Task brief. Copy, word for word, the lines of the entries below between the one with "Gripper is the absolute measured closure" and the one with "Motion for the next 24", inclusive, and leave out everything else.

Dataset extract.

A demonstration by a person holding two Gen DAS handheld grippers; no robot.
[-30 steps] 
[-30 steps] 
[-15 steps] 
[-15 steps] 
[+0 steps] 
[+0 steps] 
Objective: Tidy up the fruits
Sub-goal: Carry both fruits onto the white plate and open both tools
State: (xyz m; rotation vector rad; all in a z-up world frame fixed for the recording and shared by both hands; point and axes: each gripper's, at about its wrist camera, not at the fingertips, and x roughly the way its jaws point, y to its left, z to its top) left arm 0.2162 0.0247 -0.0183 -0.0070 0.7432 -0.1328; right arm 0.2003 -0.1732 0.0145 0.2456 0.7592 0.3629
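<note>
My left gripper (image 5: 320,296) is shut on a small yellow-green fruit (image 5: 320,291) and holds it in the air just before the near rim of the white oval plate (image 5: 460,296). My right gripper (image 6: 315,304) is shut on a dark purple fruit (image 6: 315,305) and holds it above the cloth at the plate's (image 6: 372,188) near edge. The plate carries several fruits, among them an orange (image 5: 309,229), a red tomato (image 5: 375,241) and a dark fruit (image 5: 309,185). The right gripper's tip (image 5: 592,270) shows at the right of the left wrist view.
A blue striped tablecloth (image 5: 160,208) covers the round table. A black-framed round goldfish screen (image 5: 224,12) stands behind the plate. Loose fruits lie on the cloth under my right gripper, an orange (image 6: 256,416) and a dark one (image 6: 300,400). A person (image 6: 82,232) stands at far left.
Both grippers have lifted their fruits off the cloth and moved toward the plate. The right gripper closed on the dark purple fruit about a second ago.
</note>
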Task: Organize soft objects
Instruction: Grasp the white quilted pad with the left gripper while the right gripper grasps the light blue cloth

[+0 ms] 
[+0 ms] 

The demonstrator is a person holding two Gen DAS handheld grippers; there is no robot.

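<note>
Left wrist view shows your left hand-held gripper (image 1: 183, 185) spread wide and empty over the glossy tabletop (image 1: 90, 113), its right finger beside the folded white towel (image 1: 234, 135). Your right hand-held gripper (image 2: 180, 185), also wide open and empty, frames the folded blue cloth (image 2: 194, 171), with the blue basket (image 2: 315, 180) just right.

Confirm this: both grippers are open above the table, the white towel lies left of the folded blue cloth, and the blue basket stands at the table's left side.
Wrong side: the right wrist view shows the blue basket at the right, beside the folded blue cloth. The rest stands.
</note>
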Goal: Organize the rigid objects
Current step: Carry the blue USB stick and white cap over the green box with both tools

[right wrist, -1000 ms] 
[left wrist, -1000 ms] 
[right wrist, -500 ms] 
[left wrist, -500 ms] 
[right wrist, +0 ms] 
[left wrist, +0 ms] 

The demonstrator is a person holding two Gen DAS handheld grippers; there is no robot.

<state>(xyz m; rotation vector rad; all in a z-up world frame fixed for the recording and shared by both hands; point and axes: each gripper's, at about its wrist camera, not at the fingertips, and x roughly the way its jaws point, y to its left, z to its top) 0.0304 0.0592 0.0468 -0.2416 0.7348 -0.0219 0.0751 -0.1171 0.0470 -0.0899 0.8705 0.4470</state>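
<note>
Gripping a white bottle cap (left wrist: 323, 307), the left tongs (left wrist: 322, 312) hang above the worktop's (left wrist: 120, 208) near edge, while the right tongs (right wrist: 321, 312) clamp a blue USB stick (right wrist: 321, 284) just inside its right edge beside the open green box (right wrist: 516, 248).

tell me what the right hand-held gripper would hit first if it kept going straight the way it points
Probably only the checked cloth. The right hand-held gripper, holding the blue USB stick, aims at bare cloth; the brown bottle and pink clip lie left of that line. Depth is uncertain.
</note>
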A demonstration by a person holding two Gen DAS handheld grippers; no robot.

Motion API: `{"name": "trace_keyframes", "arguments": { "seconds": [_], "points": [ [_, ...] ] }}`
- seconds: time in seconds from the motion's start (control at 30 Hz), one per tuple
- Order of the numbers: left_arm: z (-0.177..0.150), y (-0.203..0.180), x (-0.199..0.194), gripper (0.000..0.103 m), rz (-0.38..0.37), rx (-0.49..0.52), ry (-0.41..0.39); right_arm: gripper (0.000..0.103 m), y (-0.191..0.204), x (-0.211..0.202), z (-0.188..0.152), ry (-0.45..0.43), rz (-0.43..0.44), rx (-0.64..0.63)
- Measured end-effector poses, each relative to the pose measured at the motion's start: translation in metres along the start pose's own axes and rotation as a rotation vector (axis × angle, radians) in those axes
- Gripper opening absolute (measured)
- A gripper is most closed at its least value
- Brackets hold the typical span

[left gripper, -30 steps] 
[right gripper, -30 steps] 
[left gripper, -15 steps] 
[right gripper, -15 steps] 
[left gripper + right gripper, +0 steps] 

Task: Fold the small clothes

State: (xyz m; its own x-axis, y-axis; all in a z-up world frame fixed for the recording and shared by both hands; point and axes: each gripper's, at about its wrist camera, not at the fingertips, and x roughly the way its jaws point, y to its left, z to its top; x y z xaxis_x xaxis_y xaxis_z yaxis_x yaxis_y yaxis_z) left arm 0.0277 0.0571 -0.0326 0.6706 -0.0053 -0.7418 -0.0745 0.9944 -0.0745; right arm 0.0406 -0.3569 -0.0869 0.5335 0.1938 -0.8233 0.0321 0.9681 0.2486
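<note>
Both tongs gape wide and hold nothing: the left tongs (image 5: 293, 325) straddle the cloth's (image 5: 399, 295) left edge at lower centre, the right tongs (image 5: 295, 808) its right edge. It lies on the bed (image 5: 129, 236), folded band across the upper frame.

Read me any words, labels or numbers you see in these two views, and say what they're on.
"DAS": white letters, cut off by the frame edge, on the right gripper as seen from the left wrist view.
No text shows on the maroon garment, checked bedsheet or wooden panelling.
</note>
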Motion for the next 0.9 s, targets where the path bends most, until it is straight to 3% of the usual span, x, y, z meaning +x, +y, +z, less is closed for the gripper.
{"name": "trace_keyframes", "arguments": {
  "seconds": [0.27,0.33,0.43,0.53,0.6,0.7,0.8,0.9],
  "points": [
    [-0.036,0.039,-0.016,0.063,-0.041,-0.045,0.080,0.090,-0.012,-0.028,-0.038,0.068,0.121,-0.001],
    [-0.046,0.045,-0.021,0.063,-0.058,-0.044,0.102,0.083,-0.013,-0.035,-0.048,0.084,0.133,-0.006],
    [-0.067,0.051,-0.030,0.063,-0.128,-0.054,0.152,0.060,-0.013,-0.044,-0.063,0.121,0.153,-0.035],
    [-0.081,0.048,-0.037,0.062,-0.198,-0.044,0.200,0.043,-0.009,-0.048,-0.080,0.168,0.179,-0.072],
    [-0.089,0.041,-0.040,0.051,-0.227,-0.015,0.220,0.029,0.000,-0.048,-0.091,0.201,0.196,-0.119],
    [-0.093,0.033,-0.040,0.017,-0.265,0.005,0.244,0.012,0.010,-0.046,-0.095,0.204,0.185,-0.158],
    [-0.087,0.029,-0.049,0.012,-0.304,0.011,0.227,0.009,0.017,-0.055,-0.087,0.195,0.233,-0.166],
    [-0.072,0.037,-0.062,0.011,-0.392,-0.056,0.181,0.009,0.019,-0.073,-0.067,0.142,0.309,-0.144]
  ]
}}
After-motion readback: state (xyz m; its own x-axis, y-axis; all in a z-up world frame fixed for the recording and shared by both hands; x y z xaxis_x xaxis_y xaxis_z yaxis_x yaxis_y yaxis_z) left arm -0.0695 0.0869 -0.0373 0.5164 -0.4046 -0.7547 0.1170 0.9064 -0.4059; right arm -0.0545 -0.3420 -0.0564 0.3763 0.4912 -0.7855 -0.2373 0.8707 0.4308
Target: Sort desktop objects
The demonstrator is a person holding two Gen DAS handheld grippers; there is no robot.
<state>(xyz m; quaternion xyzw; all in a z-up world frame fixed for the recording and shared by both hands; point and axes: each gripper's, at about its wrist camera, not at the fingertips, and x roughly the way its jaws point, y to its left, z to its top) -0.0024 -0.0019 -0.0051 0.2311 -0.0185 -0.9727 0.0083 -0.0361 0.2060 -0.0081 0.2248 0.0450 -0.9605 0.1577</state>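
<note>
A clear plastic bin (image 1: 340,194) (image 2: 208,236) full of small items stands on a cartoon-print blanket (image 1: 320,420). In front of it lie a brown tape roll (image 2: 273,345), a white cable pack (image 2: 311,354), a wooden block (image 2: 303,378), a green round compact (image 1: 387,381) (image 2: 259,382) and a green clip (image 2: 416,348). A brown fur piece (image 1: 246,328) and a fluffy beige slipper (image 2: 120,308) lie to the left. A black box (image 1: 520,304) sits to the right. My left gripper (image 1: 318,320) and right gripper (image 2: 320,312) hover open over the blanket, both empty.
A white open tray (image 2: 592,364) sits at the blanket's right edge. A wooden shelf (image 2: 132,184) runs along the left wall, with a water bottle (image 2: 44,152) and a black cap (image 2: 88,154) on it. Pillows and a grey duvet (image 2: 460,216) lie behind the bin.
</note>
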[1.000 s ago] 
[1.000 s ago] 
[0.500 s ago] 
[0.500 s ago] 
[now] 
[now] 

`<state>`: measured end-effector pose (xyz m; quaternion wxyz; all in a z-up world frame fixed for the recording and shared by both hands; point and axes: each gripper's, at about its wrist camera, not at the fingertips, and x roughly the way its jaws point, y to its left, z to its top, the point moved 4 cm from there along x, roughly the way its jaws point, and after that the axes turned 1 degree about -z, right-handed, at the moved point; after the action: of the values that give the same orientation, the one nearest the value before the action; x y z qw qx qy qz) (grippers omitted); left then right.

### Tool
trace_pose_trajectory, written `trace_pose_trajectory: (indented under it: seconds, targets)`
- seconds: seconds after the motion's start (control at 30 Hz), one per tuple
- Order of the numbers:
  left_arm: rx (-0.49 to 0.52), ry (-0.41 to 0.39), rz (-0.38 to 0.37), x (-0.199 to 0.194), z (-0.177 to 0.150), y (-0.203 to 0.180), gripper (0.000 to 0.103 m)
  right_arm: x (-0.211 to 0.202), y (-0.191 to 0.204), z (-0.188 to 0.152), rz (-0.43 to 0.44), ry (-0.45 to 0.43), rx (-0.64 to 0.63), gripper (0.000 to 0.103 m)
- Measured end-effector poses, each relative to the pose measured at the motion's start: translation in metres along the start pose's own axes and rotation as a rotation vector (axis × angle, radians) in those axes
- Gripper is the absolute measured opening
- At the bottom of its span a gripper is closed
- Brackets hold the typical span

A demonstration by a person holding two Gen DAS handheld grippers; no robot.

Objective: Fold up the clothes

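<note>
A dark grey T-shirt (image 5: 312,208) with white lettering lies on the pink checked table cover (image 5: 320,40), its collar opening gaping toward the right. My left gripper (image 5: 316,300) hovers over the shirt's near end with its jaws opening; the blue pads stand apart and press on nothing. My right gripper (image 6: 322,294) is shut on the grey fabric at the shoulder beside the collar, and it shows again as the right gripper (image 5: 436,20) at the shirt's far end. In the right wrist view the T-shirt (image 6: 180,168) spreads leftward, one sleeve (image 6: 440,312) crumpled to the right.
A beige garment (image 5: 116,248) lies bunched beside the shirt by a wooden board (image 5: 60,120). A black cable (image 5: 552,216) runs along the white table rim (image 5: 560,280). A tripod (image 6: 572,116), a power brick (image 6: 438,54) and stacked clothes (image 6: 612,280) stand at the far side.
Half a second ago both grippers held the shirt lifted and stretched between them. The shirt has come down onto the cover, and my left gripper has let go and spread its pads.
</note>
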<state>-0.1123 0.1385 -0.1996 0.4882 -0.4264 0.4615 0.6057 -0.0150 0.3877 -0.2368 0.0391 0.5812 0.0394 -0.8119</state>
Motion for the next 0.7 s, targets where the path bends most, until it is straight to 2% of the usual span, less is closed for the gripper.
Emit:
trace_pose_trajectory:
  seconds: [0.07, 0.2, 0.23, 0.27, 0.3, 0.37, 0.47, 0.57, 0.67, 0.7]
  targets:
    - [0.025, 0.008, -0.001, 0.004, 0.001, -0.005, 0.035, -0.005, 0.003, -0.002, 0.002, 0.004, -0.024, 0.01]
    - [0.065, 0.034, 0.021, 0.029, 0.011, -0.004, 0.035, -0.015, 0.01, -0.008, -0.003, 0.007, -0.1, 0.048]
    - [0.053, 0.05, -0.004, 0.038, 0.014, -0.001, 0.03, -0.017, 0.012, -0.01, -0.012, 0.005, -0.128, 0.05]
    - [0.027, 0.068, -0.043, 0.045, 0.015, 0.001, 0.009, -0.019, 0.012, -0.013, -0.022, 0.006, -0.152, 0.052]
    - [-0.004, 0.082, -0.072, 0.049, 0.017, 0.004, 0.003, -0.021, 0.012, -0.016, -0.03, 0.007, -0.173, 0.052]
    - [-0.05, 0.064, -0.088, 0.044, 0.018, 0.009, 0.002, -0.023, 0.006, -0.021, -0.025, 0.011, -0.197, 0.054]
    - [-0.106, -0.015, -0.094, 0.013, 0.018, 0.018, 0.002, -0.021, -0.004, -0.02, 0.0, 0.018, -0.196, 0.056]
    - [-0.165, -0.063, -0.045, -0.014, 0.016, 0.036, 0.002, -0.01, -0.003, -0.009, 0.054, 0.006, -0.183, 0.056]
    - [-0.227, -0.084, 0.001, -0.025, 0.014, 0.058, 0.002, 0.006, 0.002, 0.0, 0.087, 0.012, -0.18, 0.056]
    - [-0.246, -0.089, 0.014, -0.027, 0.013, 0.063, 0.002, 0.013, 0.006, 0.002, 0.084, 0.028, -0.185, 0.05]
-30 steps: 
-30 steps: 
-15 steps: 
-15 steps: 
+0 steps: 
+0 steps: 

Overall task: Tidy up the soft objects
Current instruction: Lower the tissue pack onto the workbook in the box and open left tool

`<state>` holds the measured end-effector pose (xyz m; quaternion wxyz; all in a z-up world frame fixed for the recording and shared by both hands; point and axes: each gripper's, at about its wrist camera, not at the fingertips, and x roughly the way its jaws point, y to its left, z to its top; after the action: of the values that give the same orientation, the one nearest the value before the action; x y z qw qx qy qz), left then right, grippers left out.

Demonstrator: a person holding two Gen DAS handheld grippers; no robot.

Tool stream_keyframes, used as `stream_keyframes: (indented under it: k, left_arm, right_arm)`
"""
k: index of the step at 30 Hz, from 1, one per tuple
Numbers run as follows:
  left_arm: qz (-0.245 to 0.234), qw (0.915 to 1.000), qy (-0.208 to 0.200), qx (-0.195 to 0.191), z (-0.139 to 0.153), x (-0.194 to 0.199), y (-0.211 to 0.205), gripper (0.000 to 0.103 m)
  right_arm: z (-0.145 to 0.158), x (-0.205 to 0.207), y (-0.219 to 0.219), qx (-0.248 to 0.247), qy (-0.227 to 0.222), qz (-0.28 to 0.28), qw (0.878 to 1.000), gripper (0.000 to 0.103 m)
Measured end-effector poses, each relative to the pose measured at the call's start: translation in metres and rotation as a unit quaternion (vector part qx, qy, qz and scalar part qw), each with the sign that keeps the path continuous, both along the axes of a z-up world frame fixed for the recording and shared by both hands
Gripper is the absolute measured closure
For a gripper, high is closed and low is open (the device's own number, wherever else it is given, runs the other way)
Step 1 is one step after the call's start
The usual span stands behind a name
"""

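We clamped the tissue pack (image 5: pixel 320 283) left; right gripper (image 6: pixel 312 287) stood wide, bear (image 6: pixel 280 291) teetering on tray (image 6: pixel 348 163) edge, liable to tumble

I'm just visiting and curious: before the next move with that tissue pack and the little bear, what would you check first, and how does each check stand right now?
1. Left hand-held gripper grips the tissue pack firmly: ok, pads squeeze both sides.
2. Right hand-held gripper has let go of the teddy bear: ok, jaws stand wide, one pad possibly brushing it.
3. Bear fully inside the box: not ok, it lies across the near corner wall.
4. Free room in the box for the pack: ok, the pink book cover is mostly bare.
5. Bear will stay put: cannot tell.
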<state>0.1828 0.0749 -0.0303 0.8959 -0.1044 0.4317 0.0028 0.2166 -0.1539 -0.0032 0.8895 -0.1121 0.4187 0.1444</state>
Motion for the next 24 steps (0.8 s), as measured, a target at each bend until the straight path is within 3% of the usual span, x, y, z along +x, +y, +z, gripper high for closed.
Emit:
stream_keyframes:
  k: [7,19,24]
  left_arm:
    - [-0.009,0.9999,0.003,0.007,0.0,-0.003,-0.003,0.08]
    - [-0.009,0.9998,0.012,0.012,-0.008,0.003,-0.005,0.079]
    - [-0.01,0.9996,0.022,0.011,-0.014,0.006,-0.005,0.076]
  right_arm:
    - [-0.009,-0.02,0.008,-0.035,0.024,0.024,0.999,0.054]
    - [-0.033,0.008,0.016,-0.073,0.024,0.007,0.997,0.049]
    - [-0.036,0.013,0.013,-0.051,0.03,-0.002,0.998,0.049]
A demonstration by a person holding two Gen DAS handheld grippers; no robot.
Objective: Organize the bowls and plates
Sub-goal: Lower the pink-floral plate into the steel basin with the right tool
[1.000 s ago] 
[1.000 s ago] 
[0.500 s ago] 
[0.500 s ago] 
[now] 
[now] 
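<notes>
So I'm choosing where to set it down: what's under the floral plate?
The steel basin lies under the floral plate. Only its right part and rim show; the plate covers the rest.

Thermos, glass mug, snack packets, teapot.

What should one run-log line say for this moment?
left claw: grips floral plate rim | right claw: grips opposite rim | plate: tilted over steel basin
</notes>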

Task answer.
Gripper is the absolute measured closure
For a gripper, high is closed and low is open (the device's own number, wherever else it is given, runs the other way)
Step 1 is one step after the call's start
The usual span stands behind a name
"""

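We clamped the tissue pack (image 5: pixel 320 283) left; right gripper (image 6: pixel 312 287) stood wide, bear (image 6: pixel 280 291) teetering on tray (image 6: pixel 348 163) edge, liable to tumble

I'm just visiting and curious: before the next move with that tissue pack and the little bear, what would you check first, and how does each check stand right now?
1. Left hand-held gripper grips the tissue pack firmly: ok, pads squeeze both sides.
2. Right hand-held gripper has let go of the teddy bear: ok, jaws stand wide, one pad possibly brushing it.
3. Bear fully inside the box: not ok, it lies across the near corner wall.
4. Free room in the box for the pack: ok, the pink book cover is mostly bare.
5. Bear will stay put: cannot tell.
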<state>0.1828 0.0749 -0.0303 0.8959 -0.1044 0.4317 0.0028 0.2166 -0.1539 -0.0032 0.8895 -0.1121 0.4187 0.1444</state>
Motion for the next 24 steps (0.8 s), as measured, a target at each bend until the straight path is within 3% of the usual span, x, y, z along +x, +y, +z, gripper high for closed.

The full output has been given.